Segment Start: Extracted records

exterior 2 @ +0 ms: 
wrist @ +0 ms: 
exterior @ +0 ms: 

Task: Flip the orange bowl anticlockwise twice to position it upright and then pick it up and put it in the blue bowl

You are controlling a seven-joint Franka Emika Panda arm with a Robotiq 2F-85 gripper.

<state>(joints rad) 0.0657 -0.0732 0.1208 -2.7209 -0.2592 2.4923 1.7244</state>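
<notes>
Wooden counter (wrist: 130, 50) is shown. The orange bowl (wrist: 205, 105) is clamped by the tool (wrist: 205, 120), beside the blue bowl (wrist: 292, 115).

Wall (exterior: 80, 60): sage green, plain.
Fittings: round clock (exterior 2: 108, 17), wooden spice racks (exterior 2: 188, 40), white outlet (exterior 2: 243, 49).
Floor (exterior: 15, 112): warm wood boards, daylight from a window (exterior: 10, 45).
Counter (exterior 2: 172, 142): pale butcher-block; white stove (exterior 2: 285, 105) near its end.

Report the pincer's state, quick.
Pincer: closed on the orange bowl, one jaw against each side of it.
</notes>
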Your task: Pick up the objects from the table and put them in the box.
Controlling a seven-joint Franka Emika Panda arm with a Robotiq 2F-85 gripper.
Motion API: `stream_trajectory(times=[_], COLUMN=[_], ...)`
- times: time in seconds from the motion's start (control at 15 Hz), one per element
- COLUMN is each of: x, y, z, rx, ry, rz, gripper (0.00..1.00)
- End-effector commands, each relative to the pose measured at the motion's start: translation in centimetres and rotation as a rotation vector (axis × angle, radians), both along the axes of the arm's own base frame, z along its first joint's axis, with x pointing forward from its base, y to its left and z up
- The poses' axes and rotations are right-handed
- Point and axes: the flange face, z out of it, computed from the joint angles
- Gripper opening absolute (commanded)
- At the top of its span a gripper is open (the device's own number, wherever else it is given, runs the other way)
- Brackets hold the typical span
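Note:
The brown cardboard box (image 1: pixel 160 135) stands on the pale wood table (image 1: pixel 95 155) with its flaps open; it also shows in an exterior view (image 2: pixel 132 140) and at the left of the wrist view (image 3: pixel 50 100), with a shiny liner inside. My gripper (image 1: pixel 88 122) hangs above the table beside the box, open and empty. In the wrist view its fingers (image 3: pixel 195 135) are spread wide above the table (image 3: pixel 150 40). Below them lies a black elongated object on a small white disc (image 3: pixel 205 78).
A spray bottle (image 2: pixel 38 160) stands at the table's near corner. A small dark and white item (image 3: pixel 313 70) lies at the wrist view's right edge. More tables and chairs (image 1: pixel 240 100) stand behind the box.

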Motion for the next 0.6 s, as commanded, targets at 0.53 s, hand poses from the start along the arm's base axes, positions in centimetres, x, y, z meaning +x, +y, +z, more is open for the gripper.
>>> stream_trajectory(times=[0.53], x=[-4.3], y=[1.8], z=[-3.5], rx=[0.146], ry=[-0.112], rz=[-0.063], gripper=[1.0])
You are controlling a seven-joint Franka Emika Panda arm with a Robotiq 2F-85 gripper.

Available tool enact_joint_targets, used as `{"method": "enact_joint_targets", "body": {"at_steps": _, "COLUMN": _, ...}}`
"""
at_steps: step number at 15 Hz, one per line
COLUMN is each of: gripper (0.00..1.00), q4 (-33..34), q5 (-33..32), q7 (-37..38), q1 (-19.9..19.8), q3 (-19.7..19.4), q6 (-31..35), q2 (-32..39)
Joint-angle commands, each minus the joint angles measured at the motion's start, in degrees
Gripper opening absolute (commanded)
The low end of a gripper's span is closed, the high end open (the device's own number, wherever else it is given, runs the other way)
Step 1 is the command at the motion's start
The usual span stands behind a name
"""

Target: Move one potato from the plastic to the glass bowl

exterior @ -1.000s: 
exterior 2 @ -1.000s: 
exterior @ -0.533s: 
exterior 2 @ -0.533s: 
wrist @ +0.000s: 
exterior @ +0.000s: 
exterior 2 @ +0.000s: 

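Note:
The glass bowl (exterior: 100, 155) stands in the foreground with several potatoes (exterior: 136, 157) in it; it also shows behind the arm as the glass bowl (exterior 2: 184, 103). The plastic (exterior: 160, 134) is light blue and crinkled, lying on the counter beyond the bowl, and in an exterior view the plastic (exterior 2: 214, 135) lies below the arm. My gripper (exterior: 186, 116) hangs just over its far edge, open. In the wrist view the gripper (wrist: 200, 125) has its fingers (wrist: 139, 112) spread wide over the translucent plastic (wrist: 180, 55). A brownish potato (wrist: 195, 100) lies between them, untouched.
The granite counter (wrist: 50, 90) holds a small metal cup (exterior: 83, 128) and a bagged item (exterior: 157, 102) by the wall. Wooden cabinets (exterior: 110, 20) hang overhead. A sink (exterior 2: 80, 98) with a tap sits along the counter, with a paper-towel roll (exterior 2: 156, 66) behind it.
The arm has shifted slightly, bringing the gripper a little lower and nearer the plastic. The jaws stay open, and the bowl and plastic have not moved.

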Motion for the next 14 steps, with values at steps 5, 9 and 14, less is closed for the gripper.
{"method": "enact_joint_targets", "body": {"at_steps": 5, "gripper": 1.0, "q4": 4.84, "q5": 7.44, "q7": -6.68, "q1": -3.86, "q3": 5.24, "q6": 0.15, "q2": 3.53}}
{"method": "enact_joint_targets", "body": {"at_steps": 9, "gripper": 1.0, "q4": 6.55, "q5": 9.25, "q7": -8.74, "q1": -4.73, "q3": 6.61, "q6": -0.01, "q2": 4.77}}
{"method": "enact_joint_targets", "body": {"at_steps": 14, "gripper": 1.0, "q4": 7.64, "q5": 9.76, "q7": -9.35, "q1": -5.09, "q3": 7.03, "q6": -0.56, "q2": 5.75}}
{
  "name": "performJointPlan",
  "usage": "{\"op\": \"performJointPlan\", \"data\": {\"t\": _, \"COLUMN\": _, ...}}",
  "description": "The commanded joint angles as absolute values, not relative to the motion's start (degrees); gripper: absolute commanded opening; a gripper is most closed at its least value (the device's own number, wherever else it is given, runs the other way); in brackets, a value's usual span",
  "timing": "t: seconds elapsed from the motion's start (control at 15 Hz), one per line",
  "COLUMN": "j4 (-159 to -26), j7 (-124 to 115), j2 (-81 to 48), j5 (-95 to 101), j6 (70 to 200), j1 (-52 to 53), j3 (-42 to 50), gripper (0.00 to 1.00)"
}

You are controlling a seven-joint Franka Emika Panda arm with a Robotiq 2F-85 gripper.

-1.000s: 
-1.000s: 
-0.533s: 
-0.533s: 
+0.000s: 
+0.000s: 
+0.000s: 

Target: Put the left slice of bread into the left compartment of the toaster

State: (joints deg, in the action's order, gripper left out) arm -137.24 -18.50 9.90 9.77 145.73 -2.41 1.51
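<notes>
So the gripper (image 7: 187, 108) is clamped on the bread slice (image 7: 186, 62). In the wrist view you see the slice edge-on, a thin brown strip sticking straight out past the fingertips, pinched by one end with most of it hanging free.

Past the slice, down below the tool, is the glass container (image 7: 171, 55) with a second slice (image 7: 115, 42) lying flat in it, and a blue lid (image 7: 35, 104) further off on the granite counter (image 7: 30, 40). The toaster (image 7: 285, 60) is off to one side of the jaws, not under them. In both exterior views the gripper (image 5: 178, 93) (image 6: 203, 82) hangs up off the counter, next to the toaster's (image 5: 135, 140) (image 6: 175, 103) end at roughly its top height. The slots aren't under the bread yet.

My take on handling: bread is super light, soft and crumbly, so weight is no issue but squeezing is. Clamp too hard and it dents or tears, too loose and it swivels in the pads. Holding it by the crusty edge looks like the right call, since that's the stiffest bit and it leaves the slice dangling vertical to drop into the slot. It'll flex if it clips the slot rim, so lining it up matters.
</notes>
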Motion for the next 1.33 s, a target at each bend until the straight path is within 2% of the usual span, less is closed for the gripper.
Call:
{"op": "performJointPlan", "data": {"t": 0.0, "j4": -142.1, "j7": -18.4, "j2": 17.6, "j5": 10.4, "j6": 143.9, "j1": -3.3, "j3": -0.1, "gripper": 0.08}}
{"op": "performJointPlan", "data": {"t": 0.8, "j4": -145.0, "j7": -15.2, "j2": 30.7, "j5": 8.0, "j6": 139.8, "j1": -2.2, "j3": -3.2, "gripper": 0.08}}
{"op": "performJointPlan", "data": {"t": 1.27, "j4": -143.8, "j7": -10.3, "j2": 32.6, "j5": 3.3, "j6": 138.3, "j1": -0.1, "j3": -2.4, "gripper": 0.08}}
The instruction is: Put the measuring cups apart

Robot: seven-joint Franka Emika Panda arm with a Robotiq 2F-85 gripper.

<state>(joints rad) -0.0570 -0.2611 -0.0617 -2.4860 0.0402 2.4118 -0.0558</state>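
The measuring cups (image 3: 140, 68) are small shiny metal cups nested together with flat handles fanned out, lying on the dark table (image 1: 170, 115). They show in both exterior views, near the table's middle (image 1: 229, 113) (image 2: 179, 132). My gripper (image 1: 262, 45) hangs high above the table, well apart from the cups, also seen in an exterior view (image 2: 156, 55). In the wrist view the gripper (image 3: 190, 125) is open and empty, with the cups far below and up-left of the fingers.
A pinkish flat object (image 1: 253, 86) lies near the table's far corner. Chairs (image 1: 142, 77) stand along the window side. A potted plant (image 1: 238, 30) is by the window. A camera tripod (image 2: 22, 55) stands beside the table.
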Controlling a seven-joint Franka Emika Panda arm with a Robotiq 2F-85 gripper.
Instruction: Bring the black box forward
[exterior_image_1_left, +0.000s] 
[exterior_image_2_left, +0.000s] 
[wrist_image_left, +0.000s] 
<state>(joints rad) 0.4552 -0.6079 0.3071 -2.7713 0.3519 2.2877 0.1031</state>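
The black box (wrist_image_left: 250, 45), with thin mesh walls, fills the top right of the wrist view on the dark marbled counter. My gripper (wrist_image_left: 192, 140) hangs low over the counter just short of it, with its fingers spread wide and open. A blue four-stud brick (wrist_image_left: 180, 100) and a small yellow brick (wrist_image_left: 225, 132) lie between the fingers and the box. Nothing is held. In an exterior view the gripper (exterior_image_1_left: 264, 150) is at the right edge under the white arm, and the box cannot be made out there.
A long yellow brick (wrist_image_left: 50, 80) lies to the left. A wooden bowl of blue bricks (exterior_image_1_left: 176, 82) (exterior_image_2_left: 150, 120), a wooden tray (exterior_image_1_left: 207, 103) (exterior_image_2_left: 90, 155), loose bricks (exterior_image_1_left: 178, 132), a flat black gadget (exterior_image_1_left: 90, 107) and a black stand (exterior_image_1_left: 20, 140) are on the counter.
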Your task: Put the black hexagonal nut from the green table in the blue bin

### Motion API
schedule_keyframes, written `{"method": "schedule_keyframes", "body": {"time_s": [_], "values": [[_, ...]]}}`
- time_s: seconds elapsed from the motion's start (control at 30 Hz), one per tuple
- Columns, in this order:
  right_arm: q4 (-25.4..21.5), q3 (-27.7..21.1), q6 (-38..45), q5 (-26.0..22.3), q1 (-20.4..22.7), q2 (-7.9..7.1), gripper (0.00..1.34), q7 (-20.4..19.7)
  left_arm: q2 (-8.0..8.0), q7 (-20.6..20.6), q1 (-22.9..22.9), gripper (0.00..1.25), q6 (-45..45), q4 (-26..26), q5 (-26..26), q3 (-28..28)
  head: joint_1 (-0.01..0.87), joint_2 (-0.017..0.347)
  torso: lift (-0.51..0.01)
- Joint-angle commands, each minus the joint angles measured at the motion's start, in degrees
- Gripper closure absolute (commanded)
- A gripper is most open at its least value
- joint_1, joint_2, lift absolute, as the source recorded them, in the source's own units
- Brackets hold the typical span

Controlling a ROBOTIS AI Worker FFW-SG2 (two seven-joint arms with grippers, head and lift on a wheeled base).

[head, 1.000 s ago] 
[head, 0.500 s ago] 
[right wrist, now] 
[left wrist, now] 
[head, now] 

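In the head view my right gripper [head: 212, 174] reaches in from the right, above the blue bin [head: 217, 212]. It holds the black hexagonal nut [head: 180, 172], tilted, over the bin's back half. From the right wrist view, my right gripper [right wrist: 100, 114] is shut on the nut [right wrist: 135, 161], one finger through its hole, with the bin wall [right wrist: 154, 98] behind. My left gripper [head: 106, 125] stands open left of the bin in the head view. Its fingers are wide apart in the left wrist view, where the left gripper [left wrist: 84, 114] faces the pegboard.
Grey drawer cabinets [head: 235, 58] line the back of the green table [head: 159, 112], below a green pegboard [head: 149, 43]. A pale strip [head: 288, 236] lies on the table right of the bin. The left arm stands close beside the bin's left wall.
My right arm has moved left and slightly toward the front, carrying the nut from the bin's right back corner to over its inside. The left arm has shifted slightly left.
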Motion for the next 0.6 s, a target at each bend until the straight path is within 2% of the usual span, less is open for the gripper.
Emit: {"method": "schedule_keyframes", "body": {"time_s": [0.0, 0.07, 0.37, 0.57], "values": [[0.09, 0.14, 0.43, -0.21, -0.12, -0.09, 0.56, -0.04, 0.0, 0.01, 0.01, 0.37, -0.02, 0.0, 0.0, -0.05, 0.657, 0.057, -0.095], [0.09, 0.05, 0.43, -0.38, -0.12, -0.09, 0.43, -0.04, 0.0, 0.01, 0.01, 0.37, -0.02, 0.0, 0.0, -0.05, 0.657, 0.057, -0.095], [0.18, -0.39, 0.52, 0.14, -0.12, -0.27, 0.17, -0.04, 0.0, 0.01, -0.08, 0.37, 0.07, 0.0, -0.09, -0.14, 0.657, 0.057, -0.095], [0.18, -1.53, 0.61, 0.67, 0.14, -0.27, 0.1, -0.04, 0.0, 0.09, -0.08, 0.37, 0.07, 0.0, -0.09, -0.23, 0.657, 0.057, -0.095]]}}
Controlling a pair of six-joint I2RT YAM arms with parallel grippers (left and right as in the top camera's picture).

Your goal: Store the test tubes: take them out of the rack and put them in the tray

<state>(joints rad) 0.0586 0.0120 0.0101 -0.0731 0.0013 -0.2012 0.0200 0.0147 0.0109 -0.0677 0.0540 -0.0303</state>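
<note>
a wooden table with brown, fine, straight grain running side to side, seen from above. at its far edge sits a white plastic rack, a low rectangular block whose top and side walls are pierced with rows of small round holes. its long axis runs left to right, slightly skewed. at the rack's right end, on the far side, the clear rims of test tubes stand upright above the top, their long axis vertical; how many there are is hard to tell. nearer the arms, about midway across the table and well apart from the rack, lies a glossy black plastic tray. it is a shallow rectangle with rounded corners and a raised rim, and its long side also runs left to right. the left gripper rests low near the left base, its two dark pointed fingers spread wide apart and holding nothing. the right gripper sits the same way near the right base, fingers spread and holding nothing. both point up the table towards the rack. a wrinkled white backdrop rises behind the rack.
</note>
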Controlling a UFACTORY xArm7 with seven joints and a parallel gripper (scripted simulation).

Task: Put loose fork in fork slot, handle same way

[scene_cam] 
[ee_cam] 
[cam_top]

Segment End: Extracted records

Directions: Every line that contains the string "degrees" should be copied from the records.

Solution to the problem:
Joint-angle commands, each minus the joint angles measured at the motion's start, in degrees
  "description": "The commanded joint angles as absolute values, not relative to the motion's start (degrees); gripper: absolute commanded opening; a gripper is most closed at its least value (the device's own number, wherever else it is given, runs the other way); in brackets, a value's usual span",
- Joint-angle commands, each minus the joint angles measured at the motion's start, in degrees

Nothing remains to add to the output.